ABOUT THIS EXERCISE: The data that follows is to be given again, exactly as written.

-=-=-=-=-

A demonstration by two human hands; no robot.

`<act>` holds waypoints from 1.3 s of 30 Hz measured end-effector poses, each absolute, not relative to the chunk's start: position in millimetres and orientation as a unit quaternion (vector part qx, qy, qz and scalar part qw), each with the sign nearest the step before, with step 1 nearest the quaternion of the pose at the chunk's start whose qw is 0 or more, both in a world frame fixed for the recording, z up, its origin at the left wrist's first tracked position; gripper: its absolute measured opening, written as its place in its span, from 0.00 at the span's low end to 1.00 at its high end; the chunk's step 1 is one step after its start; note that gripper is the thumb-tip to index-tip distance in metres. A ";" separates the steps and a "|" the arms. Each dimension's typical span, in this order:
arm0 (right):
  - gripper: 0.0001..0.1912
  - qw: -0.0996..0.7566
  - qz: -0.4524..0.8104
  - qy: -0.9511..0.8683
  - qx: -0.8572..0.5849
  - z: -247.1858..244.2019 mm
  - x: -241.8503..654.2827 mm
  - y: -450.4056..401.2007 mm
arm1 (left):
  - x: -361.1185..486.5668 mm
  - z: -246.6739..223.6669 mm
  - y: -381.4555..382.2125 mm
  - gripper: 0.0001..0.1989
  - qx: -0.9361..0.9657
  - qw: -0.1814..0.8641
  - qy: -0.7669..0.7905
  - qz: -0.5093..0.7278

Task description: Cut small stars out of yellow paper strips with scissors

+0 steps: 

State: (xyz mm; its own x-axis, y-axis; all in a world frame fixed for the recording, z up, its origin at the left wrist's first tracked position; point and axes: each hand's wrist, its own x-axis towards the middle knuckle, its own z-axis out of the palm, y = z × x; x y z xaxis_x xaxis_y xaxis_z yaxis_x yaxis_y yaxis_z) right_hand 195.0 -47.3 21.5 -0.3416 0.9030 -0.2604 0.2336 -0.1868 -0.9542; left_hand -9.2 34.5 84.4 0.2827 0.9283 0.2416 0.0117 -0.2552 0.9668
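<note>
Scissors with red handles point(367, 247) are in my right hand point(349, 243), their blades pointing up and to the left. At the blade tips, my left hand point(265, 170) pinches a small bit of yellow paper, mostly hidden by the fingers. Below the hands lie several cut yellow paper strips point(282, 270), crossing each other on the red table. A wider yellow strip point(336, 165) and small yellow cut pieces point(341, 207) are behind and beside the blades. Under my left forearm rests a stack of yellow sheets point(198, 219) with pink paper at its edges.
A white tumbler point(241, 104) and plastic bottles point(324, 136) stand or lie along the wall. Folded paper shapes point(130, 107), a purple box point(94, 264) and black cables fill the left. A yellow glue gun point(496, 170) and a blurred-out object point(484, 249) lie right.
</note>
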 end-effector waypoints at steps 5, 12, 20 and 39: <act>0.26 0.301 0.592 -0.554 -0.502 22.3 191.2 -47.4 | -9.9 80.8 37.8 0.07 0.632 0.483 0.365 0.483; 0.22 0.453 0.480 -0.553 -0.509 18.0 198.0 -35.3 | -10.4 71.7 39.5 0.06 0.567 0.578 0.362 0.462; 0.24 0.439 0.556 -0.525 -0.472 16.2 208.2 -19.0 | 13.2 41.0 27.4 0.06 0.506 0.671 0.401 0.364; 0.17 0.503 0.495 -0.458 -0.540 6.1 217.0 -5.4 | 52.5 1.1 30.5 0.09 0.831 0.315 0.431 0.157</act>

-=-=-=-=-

ANSWER FOR THE TASK:
A demonstration by two human hands; no robot.

`<act>` holds waypoints from 1.3 s of 30 Hz measured end-effector poses, each absolute, not relative to the chunk's start: position in millimetres and orientation as a unit quaternion (vector part qx, qy, qz and scalar part qw), each with the sign nearest the step before, with step 1 nearest the quaternion of the pose at the chunk's start whose qw is 0 or more, both in a world frame fixed for the recording, z up, its origin at the left wrist's first tracked position; gripper: its absolute measured opening, written as its place in its span, from 0.00 at the span's low end to 1.00 at its high end; the chunk's step 1 is one step after its start; note that gripper is the thumb-tip to index-tip distance in metres. A ";" separates the steps and a "|" the arms. Each dimension's typical span, in this order:
arm0 (right):
  - gripper: 0.0001..0.1912
  - qw: -0.0996..0.7566
  - qz: -0.4524..0.8104
  - qy: -0.9511..0.8683
  - qx: -0.8572..0.5849
  - z: -247.1858..244.2019 mm
  - x: -241.8503..654.2827 mm
  - y: -450.4056..401.2007 mm
arm1 (left):
  - x: -361.1185..486.5668 mm
  - z: -246.6739..223.6669 mm
  - y: -381.4555..382.2125 mm
  - gripper: 0.0001..0.1989
  - qx: -0.9361..0.9657
  - qw: -0.1814..0.8641
  - qy: -0.7669..0.7905
  - qz: -0.5093..0.7278

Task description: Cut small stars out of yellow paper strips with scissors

+0 steps: 

State: (xyz mm; its own x-axis, y-axis; all in a world frame fixed for the recording, z up, its origin at the left wrist's first tracked position; point and axes: each hand's wrist, its own x-axis towards the middle knuckle, its own z-axis out of the palm, y = z × x; x y z xaxis_x xaxis_y xaxis_z yaxis_x yaxis_y yaxis_z) right_hand 195.0 -47.3 21.5 -0.3416 0.9030 -0.2604 0.2336 -0.1868 -0.9542; left_hand -9.2 34.5 84.4 0.2827 0.9283 0.2416 0.0117 -0.2552 0.9668
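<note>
Scissors with red handles point(367, 247) are in my right hand point(349, 243), their blades pointing up and to the left. At the blade tips, my left hand point(265, 170) pinches a small bit of yellow paper, mostly hidden by the fingers. Below the hands lie several cut yellow paper strips point(282, 270), crossing each other on the red table. A wider yellow strip point(336, 165) and small yellow cut pieces point(341, 207) are behind and beside the blades. Under my left forearm rests a stack of yellow sheets point(198, 219) with pink paper at its edges.
A white tumbler point(241, 104) and plastic bottles point(324, 136) stand or lie along the wall. Folded paper shapes point(130, 107), a purple box point(94, 264) and black cables fill the left. A yellow glue gun point(496, 170) and a blurred-out object point(484, 249) lie right.
</note>
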 end-effector waypoints at steps 5, 12, 20 and 39: <act>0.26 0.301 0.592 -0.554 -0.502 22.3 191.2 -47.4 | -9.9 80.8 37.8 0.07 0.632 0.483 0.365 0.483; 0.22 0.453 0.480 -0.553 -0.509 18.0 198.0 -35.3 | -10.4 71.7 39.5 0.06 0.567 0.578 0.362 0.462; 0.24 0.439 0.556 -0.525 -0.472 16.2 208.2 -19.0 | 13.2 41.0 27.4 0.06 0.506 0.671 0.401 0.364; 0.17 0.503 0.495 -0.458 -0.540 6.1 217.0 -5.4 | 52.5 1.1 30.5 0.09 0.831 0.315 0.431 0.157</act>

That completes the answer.